--- Records to process Enclosed Below ---

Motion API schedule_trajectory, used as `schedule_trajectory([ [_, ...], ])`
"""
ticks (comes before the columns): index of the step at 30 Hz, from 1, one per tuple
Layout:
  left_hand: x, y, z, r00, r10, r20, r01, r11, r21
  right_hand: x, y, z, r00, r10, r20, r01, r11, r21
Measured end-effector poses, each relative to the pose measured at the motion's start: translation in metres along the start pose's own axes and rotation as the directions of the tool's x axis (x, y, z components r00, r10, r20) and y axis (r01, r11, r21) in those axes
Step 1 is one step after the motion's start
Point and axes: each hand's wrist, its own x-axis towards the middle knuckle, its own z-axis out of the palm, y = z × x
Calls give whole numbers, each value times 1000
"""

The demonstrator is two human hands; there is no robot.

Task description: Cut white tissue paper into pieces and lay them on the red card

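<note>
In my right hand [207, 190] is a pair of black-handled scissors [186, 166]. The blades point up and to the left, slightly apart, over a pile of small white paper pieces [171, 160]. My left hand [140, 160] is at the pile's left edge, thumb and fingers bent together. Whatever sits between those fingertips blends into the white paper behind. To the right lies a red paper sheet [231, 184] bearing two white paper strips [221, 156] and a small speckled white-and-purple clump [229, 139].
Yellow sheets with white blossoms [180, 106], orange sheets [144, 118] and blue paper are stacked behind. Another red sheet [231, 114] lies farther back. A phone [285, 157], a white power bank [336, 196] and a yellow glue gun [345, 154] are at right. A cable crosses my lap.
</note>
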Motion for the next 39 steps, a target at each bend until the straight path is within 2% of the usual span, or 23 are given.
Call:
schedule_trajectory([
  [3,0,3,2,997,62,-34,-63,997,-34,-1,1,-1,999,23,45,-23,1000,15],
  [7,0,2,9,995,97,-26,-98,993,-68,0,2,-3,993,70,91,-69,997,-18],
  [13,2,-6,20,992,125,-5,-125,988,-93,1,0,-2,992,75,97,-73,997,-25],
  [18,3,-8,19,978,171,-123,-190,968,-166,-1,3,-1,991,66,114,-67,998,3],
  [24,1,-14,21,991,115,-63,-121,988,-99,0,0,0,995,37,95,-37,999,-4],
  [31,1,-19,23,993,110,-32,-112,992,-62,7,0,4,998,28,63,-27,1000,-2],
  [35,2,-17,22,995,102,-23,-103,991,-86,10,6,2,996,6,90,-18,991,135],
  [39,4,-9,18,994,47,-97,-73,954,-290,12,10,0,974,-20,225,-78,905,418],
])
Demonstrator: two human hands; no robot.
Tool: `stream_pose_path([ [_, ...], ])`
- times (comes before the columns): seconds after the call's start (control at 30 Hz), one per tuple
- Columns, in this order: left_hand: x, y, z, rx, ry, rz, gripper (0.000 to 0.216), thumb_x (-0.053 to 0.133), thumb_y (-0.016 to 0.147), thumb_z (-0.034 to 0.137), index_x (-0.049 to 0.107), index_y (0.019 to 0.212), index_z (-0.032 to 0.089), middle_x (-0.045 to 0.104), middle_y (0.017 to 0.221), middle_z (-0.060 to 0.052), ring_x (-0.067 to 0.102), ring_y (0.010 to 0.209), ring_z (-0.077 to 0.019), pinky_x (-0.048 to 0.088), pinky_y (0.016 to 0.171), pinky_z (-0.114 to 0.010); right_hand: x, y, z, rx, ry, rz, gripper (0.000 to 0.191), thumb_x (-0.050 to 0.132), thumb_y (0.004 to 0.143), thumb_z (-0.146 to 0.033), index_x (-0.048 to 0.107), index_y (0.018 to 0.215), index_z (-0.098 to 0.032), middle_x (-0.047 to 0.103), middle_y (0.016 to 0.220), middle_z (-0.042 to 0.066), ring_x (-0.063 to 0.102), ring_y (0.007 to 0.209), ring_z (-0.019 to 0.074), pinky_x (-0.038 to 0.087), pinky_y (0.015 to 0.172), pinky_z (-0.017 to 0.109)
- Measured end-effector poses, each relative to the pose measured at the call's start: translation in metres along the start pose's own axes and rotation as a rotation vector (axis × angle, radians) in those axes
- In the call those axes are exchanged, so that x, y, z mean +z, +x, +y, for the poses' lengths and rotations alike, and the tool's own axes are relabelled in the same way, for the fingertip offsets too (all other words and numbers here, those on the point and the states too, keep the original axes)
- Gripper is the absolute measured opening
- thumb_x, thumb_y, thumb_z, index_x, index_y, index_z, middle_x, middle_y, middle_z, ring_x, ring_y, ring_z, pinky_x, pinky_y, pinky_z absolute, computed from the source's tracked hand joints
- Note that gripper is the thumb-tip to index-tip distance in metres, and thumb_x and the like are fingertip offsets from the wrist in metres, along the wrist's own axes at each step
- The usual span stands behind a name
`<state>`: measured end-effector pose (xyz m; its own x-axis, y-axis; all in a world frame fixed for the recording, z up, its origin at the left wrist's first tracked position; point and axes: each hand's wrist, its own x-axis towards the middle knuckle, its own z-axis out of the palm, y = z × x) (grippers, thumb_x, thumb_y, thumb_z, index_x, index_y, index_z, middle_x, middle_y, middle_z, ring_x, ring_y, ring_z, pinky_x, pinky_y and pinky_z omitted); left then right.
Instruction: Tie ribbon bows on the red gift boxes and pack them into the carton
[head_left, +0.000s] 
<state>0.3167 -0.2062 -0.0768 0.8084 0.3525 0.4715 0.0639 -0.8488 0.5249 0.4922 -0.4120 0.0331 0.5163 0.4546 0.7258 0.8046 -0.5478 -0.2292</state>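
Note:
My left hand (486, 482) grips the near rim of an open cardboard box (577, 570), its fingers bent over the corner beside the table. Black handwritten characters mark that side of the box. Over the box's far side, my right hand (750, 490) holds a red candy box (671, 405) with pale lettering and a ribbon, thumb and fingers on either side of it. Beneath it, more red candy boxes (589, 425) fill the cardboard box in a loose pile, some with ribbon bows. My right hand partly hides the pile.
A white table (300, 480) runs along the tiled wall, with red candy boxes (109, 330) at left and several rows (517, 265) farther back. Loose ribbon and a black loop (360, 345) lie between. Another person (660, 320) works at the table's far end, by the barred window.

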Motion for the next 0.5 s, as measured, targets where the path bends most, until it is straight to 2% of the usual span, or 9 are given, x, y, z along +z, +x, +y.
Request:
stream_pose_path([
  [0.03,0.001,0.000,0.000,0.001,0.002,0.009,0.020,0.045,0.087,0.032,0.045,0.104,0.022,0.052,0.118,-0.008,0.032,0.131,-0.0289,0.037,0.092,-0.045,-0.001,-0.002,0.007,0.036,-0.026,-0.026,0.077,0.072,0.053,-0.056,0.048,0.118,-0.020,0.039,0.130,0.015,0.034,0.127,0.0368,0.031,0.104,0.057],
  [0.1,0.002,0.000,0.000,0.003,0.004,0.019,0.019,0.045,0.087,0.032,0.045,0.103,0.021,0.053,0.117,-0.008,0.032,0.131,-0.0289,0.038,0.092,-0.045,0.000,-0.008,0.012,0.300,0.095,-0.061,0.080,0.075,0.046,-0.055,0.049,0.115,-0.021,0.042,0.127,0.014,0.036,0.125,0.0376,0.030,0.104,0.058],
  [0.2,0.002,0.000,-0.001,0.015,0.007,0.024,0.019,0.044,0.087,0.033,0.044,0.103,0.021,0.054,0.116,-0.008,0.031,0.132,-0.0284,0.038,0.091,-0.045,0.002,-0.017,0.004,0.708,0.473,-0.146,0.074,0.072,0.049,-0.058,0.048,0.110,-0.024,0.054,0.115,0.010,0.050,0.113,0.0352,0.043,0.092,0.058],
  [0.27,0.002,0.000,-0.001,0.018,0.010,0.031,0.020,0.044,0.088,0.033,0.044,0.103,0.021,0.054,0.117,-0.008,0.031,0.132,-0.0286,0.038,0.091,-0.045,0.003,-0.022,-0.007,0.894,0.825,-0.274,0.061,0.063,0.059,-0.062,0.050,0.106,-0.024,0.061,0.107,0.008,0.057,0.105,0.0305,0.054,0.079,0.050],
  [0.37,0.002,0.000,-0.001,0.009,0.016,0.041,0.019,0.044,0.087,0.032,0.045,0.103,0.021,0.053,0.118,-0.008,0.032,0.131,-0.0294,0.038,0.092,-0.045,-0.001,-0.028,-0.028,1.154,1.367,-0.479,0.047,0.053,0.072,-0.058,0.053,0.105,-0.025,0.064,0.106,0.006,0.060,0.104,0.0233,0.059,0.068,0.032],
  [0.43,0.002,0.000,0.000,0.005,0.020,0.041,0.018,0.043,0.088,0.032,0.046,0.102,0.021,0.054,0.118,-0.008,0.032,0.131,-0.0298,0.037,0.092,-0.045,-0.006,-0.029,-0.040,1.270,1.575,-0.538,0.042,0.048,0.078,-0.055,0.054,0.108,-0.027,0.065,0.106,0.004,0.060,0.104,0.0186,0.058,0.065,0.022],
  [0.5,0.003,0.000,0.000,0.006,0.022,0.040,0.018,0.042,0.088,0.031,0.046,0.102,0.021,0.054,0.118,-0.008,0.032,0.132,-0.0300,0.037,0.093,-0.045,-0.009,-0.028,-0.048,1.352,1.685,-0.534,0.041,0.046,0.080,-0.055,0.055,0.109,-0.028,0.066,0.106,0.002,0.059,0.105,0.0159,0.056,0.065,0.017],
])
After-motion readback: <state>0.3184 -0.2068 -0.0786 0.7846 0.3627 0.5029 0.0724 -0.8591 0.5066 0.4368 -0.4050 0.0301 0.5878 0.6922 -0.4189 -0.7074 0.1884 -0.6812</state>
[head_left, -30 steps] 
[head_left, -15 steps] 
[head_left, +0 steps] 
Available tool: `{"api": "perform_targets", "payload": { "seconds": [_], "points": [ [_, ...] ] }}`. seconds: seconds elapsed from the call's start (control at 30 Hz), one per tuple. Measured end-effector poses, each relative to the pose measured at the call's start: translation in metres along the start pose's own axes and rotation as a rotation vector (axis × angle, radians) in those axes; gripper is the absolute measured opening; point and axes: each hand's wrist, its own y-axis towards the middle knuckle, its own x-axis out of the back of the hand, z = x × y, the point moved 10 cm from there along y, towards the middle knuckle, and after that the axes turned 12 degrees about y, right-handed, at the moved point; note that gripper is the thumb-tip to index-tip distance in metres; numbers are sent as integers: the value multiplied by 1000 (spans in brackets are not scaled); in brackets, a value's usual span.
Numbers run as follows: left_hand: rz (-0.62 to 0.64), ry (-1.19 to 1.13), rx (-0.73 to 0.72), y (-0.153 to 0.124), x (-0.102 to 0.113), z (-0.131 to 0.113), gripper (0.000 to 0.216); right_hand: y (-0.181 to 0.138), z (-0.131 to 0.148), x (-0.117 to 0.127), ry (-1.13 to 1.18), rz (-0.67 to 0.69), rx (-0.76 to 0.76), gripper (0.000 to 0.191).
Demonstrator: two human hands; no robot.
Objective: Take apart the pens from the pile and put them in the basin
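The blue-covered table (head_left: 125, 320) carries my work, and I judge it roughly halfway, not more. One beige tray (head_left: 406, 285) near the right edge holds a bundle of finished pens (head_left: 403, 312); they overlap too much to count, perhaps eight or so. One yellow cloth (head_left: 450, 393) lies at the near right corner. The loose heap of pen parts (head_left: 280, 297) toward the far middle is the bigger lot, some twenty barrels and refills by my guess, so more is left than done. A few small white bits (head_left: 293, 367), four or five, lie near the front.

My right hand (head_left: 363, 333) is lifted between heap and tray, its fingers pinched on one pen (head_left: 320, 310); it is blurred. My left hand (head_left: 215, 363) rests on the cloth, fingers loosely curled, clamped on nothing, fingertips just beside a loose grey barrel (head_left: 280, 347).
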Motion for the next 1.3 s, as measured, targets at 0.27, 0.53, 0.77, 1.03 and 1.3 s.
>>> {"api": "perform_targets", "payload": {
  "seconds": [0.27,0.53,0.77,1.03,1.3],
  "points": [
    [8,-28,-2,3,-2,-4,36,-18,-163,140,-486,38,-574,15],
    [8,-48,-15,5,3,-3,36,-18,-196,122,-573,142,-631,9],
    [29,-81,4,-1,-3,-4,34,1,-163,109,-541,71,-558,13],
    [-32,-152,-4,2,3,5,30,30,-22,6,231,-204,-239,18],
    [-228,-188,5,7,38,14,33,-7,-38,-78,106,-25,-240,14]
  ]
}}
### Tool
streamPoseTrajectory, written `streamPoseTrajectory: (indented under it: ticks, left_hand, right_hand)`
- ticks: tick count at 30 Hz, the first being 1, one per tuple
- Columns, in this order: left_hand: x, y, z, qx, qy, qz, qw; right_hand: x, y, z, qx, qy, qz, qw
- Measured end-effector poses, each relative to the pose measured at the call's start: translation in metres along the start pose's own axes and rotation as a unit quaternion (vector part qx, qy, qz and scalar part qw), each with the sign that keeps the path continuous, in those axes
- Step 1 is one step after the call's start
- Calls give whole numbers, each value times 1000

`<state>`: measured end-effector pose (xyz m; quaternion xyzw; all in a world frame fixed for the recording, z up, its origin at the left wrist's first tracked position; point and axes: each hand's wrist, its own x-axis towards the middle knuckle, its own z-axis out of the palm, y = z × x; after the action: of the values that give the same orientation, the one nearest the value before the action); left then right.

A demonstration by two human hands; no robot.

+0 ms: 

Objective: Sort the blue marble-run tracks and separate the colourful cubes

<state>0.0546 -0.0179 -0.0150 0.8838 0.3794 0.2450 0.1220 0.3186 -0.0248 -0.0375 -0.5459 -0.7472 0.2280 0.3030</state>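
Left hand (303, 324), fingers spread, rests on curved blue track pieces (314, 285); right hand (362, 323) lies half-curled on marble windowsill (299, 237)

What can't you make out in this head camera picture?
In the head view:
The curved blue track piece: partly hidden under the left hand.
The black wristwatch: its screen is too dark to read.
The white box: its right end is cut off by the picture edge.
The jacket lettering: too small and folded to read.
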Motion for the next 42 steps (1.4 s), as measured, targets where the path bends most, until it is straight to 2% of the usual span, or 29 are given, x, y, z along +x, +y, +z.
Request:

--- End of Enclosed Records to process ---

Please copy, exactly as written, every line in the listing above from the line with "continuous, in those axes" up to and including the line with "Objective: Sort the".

* Finished exercise *
- Measured end-effector poses, each relative to the pose measured at the call's start: translation in metres along the start pose's own axes and rotation as a unit quaternion (vector part qx, qy, qz and scalar part qw), each with the sign that keeps the path continuous, in those axes
- Step 1 is one step after the call's start
- Calls give whole numbers, each value times 1000

`<state>`: measured end-effector pose (xyz m; quaternion xyzw; all in a world frame fixed for the recording, z up, its origin at the left wrist's first tracked position; point and axes: each hand's wrist, its own x-axis towards the middle knuckle, its own z-axis out of the palm, y = z × x; after the action: of the values that give the same orientation, the one nearest the value before the action); left then right.

A demonstration by two human hands; no robot.

+0 ms: 

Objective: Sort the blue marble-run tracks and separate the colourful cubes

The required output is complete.